Venu à la rescousse d’une Europe en quête désespérée de gaz, le géant norvégien de l’énergie Equinor affiche des résultats trimestriels record contribuant à remplir les caisses d’une Norvège qui s’enrichit, officiellement malgré elle, du fait de la guerre en Ukraine.
Les chiffres sont vertigineux : au troisième trimestre, Equinor a vu son bénéfice net bondir à 9,4 milliards de dollars contre 1,4 milliard un an plus tôt. Soit davantage que les « supermajors » français TotalEnergies (6,6 milliards de dollars) et britannique Shell (6,7 milliards), dont les superprofits font débat.
Depuis le début de l’année, le groupe a gagné près de 21 milliards de dollars. Il récolte là le fruit de ses efforts pour accroître sa production de gaz naturel au profit de l’Europe qui, flambée des cours oblige, l’a payé 60 % plus cher qu’il y a un an.
Du fait de la réduction des livraisons russes en lien avec la guerre en Ukraine, la Norvège est devenue le premier fournisseur de gaz d’une Europe aux abois, couvrant aujourd’hui 25 % de ses importations. Au troisième trimestre, Equinor a livré à l’Europe 11 % de gaz de plus qu’il y a un an.
« La guerre russe en Ukraine a changé les marchés de l’énergie, réduit la disponibilité de l’énergie et augmenté les prix », a noté le directeur général, Anders Opedal. « Equinor continue de fournir un flux stable et une production élevée, avec des niveaux record de gaz provenant du plateau continental norvégien ».
Profiteur de guerre?
Indicateurs privilégiés par le groupe, le résultat d’exploitation ajusté – qui gomme certains résultats exceptionnels – a bondi à 24,3 milliards de dollars, contre 9,8 milliards il y a un an, et le bénéfice net ajusté à 6,7 milliards contre 2,8 milliards. Le chiffre d’affaires, lui, a quasiment doublé, à 43,6 milliards.
Contrairement à d’autres pays, ces « superprofits » font peu débat en Norvège, pays qui doit sa prospérité à ses immenses ressources énergétiques et où les compagnies pétrolières sont déjà fortement taxées (78%). Equinor étant détenu à 67 % par l’État norvégien, une grande partie de ces bénéfices ira abonder l’immense fonds souverain du pays qui pèse aujourd’hui près de 1 200 milliards d’euros.

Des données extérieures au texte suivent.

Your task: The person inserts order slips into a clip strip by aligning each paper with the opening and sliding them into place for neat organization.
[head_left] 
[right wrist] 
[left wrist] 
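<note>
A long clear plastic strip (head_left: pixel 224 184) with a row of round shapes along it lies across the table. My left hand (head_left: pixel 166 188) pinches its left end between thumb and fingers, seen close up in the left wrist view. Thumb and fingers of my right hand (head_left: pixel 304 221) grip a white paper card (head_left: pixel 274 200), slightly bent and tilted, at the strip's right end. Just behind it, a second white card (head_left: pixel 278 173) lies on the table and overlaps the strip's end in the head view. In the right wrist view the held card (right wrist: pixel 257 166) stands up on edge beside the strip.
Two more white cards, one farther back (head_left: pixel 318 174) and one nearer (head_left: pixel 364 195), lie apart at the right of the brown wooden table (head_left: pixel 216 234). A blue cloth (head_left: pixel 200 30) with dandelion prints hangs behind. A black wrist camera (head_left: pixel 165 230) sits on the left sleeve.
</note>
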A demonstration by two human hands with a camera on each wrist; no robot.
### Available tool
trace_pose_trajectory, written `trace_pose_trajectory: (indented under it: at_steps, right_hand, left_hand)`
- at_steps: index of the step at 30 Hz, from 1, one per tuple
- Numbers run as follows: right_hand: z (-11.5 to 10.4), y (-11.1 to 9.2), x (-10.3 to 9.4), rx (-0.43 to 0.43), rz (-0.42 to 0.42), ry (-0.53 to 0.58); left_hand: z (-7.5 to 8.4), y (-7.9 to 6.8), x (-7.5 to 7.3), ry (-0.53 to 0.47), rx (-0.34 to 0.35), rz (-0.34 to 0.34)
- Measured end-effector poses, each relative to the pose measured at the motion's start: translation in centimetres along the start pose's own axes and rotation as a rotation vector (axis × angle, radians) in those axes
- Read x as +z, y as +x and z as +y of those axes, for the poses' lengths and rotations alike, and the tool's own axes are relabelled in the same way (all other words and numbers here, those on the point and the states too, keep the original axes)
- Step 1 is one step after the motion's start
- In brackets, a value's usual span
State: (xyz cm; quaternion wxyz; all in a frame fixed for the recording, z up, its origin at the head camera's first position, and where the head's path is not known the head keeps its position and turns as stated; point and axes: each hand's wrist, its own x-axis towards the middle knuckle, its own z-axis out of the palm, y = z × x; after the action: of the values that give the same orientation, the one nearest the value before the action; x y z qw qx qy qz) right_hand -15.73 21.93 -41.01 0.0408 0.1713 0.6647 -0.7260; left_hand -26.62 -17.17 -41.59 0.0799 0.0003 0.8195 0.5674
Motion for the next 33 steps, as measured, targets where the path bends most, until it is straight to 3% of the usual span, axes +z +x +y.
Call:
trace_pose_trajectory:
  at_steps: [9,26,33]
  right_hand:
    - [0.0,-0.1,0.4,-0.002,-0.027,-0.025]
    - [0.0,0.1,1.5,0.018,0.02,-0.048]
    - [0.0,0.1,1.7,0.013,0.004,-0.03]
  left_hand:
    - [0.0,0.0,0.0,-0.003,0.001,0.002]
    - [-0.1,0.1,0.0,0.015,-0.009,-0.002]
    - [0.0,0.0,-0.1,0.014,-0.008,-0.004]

Mais ces « superprofits » agacent les défenseurs de l’environnement. « Equinor baigne dans l’argent à cause de la guerre en Ukraine, mais ne doit cependant pas payer de contribution face aux prix élevés et va continuer à utiliser au moins 80 % de ses investissements pour produire plus de pétrole et de gaz. Irresponsable », a tweeté Truls Gulowsen, le chef de la branche norvégienne de l’ONG Amis de la Terre.
Surtout, l’enrichissement de la Norvège lui vaut ici ou là d’être taxée de « profiteur de guerre ». « S’il y a des moments où il n’est pas marrant de gagner de l’argent, c’est bien le cas aujourd’hui », martèle le ministre norvégien du Pétrole et de l’Énergie, Terje Aasland – tout en rejetant obstinément la demande de certains pays de l’UE, dont la France, de plafonner le prix du gaz.
Selon Oslo, un plafonnement risquerait d’être contreproductif en détournant certains volumes de gaz du continent européen.